Scharia: Nur Familie des Opfers kann Todesurteil verhindern

Ein wegen Mordes angeklagter Iraner ist nur knapp seiner Hinrichtung entgangen. Die Mutter des Opfers vergab dem Täter in letzter Minute - die Schlinge baumelte bereits um seinen Hals. Das berichtet die britische Zeitung 'The Guardian.'

Der Täter Samereh Alinedschad hatte im Jahr 2007 im Alter von 19 Jahren den Sohn der Frau im Streit mit einem Messer getötet. Daraufhin wurde er zum Tode verurteilt. Die iranische Nachrichtenagentur Isna veröffentlichte Bilder, die zeigen, wie der Todeskandidat umrundet von Schaulustigen, zum Henker geführt werden.

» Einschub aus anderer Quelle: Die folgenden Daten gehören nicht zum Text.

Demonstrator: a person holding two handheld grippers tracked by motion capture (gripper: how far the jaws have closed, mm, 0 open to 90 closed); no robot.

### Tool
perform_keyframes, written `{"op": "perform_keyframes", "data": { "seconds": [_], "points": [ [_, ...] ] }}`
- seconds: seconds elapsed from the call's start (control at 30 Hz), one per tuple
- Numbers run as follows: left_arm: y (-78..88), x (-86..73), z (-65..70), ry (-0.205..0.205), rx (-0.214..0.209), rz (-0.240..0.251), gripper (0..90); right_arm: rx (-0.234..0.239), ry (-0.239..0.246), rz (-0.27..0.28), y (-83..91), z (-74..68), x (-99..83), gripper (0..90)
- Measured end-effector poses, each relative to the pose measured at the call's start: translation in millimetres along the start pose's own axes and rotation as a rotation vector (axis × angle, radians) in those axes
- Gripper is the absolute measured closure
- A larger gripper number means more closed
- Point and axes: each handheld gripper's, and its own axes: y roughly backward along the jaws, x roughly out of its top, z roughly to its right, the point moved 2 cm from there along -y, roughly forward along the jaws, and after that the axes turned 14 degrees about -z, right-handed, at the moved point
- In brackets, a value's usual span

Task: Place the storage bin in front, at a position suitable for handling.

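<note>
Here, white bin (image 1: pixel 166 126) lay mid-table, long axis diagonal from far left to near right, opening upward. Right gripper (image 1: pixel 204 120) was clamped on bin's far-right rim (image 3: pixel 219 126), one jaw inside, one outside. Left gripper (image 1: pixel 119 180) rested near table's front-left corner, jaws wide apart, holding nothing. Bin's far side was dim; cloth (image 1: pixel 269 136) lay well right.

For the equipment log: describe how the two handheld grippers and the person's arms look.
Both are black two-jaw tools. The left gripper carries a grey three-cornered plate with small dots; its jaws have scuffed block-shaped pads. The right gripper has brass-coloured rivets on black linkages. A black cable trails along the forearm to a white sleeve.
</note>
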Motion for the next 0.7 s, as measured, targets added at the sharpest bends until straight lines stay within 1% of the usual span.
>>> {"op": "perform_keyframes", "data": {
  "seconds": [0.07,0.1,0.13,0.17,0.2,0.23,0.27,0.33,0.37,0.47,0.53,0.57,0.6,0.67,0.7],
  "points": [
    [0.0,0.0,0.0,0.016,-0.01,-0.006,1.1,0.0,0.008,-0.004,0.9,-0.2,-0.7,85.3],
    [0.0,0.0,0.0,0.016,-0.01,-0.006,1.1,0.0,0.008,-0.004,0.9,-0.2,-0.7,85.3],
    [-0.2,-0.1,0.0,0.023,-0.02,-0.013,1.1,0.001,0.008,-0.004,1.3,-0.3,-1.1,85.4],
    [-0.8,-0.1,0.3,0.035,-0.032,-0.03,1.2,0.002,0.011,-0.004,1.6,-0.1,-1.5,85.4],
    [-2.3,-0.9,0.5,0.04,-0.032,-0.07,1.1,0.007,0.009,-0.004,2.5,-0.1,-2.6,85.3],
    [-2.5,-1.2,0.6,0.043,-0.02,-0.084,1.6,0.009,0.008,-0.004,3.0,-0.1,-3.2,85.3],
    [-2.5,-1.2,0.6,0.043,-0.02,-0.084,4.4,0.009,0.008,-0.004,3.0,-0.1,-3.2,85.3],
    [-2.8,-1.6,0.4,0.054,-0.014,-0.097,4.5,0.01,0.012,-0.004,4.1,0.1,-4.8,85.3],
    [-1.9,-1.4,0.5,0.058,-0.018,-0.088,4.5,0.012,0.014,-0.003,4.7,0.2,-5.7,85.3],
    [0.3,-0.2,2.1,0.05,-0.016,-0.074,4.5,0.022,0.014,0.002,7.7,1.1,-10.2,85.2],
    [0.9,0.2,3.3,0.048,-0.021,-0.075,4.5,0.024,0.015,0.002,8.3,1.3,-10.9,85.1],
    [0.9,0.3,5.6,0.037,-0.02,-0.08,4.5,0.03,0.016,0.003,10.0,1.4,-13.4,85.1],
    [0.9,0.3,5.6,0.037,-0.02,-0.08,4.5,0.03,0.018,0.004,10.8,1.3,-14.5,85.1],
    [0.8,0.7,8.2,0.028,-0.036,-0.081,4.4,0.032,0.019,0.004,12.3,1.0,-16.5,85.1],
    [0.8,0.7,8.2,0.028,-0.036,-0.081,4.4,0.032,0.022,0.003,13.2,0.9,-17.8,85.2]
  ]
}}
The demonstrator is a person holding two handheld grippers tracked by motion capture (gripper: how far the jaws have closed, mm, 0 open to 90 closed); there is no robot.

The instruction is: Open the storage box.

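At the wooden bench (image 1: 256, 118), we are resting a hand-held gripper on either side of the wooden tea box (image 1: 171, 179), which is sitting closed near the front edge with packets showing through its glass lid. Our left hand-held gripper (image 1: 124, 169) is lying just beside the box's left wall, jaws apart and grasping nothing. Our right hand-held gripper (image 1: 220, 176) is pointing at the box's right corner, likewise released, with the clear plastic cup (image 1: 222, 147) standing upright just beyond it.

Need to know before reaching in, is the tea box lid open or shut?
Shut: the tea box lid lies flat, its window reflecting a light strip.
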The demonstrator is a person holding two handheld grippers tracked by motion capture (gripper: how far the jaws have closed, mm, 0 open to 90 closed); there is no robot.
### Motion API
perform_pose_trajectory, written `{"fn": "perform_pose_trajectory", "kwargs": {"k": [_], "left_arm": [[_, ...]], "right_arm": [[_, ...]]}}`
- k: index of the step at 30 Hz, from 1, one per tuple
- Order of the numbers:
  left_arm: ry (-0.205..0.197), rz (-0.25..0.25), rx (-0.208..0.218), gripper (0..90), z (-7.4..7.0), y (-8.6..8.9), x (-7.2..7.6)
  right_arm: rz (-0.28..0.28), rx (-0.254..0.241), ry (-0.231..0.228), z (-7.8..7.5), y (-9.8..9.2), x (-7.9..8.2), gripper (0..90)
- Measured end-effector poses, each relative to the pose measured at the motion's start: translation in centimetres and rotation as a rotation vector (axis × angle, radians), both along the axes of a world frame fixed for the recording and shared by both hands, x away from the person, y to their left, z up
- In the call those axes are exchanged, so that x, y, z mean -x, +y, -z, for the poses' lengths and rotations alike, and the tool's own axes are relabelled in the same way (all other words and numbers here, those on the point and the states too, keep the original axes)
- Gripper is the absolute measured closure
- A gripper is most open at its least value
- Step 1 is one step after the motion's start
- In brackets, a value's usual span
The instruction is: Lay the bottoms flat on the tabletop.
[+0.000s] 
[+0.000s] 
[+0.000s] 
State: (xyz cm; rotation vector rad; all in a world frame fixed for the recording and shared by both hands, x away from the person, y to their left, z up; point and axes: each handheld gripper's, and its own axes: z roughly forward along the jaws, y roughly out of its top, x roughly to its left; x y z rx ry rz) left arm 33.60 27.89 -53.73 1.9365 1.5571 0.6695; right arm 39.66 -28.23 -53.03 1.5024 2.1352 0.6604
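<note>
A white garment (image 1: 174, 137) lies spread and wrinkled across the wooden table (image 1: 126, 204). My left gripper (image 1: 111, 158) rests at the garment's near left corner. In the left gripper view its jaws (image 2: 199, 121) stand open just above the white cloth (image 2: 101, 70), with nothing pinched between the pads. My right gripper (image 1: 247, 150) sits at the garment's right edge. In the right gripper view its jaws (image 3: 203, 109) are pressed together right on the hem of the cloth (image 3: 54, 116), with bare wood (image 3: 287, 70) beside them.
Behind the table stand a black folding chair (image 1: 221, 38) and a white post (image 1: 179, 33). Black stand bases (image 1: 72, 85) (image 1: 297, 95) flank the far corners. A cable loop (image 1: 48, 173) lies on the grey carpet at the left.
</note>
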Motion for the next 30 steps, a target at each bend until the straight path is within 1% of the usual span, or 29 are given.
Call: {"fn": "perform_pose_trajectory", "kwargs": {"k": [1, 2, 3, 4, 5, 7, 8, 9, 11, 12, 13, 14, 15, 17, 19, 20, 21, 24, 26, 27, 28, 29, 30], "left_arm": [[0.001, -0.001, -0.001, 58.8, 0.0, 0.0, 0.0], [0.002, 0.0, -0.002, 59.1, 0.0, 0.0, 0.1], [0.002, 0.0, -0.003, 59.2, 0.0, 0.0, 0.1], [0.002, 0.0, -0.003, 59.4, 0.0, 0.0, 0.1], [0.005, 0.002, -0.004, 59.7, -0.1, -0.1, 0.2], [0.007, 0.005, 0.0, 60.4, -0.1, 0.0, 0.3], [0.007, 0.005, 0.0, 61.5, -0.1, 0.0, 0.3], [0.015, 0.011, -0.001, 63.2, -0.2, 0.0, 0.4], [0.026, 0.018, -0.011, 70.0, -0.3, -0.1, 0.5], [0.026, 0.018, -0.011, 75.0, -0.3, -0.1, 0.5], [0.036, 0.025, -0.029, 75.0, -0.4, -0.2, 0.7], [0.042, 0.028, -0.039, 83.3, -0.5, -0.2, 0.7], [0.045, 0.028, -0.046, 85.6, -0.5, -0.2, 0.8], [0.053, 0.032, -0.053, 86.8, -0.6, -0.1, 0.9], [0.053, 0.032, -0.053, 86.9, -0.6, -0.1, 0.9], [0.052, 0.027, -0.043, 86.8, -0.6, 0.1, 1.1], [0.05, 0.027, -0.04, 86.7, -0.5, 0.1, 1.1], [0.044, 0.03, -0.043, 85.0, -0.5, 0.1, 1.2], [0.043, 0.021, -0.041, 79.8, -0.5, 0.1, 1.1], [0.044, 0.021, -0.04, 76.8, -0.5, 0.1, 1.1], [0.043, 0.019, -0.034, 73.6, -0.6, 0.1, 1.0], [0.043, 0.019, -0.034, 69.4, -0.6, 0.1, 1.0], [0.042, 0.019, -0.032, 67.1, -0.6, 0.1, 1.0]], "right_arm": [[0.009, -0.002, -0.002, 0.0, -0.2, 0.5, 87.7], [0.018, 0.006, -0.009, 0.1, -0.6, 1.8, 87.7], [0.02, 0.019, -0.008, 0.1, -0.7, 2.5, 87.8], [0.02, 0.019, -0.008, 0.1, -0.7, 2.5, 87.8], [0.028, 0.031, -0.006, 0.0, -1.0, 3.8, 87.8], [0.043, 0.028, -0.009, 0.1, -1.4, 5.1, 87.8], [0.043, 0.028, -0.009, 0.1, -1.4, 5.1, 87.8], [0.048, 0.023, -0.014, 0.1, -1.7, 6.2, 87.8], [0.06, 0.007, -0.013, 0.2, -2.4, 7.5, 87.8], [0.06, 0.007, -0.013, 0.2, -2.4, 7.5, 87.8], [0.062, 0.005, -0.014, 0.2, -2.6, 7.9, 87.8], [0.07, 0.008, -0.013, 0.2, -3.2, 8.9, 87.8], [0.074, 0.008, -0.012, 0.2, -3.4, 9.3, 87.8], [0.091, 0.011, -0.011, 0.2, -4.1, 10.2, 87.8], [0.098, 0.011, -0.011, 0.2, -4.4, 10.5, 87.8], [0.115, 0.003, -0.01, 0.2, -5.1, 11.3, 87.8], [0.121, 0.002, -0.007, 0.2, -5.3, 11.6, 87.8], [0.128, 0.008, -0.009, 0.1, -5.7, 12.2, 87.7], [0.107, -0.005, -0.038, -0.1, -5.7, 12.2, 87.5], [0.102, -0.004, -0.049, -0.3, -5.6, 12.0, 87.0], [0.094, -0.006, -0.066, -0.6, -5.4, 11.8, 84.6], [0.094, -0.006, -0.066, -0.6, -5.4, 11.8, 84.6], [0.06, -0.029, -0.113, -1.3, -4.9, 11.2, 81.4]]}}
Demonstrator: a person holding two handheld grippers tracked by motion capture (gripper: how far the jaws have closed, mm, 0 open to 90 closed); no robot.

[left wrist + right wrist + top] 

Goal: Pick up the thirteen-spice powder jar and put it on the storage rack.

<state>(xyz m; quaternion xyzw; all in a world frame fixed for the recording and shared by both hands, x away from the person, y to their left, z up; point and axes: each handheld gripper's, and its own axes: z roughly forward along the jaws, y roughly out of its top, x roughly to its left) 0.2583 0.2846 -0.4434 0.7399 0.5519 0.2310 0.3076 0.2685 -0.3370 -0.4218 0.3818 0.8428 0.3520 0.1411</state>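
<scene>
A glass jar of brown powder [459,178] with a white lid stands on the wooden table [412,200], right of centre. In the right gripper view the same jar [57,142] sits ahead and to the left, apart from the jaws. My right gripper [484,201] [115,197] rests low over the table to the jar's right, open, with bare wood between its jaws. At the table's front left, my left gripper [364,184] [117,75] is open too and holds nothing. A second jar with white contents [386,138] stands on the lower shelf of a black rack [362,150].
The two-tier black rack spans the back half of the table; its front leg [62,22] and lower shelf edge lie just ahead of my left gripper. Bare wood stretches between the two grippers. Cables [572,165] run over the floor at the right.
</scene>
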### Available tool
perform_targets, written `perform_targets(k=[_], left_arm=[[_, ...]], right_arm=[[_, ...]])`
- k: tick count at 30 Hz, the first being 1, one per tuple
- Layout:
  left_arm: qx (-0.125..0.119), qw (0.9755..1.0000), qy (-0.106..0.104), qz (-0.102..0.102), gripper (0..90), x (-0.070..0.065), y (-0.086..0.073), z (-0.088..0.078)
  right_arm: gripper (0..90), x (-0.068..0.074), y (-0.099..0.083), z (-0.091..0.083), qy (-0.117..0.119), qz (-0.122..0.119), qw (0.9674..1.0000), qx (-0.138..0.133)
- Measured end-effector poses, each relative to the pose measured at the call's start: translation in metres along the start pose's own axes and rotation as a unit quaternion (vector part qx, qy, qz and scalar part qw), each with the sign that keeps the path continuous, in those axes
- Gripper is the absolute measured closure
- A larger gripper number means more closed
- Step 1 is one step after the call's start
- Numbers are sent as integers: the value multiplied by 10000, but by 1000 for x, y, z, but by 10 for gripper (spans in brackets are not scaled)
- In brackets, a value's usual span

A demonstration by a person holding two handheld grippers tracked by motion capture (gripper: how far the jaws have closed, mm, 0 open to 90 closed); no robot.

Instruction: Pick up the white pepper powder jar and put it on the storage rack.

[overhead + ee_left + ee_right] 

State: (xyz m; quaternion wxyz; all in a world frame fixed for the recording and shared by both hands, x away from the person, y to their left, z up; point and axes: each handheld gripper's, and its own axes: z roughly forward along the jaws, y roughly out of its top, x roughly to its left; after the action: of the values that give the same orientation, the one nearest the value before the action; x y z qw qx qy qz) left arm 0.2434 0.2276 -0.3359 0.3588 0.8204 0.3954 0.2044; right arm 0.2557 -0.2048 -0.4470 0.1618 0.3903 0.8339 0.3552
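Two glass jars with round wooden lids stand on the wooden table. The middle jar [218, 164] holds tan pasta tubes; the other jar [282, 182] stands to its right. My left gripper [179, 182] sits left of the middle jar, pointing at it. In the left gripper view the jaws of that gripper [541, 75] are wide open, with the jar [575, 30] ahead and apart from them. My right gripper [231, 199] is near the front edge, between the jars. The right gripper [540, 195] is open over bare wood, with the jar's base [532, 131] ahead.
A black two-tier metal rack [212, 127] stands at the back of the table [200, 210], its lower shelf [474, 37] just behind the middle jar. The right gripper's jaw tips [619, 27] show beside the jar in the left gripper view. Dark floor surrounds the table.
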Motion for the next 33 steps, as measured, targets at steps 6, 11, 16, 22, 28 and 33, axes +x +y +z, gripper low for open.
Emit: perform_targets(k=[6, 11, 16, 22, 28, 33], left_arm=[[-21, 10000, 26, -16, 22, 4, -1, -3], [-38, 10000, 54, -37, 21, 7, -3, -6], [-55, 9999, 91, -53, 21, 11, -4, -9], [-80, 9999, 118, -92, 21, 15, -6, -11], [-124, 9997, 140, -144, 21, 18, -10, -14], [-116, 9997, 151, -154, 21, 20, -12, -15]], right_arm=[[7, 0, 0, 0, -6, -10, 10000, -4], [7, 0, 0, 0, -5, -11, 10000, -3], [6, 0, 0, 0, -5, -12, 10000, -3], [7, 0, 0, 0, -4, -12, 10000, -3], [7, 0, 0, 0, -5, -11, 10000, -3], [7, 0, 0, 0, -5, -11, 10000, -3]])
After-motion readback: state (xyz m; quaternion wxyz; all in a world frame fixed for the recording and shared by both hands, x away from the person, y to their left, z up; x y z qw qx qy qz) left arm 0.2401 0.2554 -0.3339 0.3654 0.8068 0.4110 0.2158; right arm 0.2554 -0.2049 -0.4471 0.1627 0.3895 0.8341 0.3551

Die Gerichtsbarkeit im Iran folgt dem Scharia-Prinzip: Dabei kann nur die Familie des Opfers die Vollstreckung des Todesurteils verhindern. Im Vorfeld hatten bereits zahlreiche bekannte Künstler und Sportler die Familie des Opfers aufgerufen, dem Opfer zu vergeben.